Implementation - Find and Fill Method for Dropout Layer #3684

MarkFischinger · 2024-04-10T13:42:25Z

Following our discussion in issue #3662, I've implemented the new algorithm in the dropout layer.

rcurtin

Should we split this one into two implementations, like #3683? The numbers in #3662 show that this implementation is actually a slowdown, although the implementation here is general enough to be used with Bandicoot too.

(Requesting changes just because I don't want to merge a slowdown without a bit of discussion)

shrit · 2024-04-11T14:52:21Z

it is up to you, usually the dropout is happening once to my understanding per epoch, while there is a slow down, but it is not going to affect the general speed of training.
We can do the split, but I would trade the code maintenance and size compared to the number of nanoseconds we will lose 😄

rcurtin · 2024-04-11T15:05:52Z

It will happen every step of the forward pass, so the slowdown may be noticeable. One quick test would just be to run the mnist_simple and/or mnist_cnn examples with both implementations and see what the overall time per epoch is.

shrit · 2024-04-11T15:30:09Z

okay it makes sense then to do the benchmark
@MarkFischinger I hope you have some time for this if you do not mind

MarkFischinger · 2024-04-11T15:58:29Z

@rcurtin @shrit Absolutely, I'm on the same page. I was actually leaning towards running additional benchmarks for that exact reason before. I've got a few ideas to potentially optimize the algorithm, and I'm eager to test them out in some upcoming benchmarks. Fingers crossed, I should be able to run them later today :)

MarkFischinger · 2024-04-12T23:31:04Z

@rcurtin @shrit The new algorithm appears slightly faster than the old one when processing small matrices but significantly slower with larger matrices (also visible in the graph in the discussion before). If it's not necessary to replace it, I wouldn't. However, if we need to eliminate the transform function, this could be a viable alternative.

For mnist_simple:

New Algorithm:
    Duration: 78910ms
    Loss: 0.0331713
Old Algorithm:
    Duration: 79709ms
    Loss: 0.0331713

For mnist_cnn:

Old Algorithm:
    Duration: 403866ms
    Loss: 0.919632 (Epoch: 32.9s, Step: 170ms)
    Validation loss: 2894.57
New Algorithm:
    Duration: 415430ms
    Loss: 0.919632 (Epoch: 31.93s, Step: 174ms)
    Validation loss: 2894.57
    Accuracy: Train = 86.9947%, Valid = 86.5476%

shrit · 2024-04-14T10:17:04Z

@MarkFischinger Okay, I see the benchmark, in this case it would make sense to have both implementation. Please update this PR by following a similar structure that is done in this #3683

MarkFischinger · 2024-04-14T16:43:07Z

@shrit In the latest commit, I've implemented both algorithms using a structure similar to what you did in #3683. I have a question about that: Why do we wrap the entire function within the #ifndef directive? Could it be placed inside the function instead? Is there a specific reason for this that I might not know about yet? I'd appreciate understanding your reasoning behind that :)
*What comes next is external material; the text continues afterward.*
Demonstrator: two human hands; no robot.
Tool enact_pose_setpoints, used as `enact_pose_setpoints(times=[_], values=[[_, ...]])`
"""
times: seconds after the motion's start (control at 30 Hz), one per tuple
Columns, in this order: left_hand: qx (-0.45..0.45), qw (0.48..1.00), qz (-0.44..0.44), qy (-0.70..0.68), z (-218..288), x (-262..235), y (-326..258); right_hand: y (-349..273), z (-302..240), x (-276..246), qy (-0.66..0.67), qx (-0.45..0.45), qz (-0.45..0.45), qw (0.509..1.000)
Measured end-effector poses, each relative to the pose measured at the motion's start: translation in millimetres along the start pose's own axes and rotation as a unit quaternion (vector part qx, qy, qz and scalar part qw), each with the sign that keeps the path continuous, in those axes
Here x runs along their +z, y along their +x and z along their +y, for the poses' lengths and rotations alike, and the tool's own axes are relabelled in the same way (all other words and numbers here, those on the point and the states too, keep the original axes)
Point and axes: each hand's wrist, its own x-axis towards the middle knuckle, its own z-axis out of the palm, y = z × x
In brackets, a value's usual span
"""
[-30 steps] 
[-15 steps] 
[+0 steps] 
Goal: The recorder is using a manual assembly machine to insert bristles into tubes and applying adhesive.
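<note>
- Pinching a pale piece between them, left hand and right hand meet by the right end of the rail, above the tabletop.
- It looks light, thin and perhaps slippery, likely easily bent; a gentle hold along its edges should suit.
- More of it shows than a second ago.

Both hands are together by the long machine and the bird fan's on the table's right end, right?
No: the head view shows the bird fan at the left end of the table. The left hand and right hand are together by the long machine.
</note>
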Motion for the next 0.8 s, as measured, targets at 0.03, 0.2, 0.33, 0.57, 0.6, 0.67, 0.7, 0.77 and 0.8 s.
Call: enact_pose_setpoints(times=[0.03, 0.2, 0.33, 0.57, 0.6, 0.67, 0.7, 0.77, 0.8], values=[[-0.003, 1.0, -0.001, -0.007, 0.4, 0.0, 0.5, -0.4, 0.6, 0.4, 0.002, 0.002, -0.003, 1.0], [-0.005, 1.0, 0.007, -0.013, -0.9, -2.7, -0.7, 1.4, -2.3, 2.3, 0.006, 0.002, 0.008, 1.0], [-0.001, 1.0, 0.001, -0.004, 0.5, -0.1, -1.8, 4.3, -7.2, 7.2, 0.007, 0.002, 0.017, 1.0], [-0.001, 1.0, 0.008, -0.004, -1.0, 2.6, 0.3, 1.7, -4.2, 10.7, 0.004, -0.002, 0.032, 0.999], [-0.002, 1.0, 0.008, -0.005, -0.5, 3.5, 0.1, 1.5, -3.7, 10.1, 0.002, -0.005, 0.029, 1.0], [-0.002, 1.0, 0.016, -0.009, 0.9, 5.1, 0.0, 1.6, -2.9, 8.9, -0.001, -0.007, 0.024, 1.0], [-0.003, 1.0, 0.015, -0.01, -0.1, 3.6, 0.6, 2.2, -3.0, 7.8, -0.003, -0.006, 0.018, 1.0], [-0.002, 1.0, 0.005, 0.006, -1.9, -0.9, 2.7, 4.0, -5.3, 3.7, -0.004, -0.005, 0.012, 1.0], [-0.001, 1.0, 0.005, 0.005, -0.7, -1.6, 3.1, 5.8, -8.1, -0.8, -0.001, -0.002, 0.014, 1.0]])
shrit · 2024-04-14T20:38:05Z

@MarkFischinger the other implementation that you added is for bandicoot library. It is a linear algebra library that we are developing (it has the same API as armadillo) to provide GPU acceleration for matrices operations.
The idea of putting all of that in a #ifdef is to have no dependency on bandicoot, otherwise, you will not be able to run mlpack or the tests without including bandicoot header which is something we are trying to avoid.
Technically, in the future, the user only needs to define MLPACK_HAS_COOT and then the makefile will look for bandicoot.
Our objective is too not add dependencies to mlpack, since they add a massive burden regarding maintenance and compilation, and when necessary we are only adding single file header only dependencies.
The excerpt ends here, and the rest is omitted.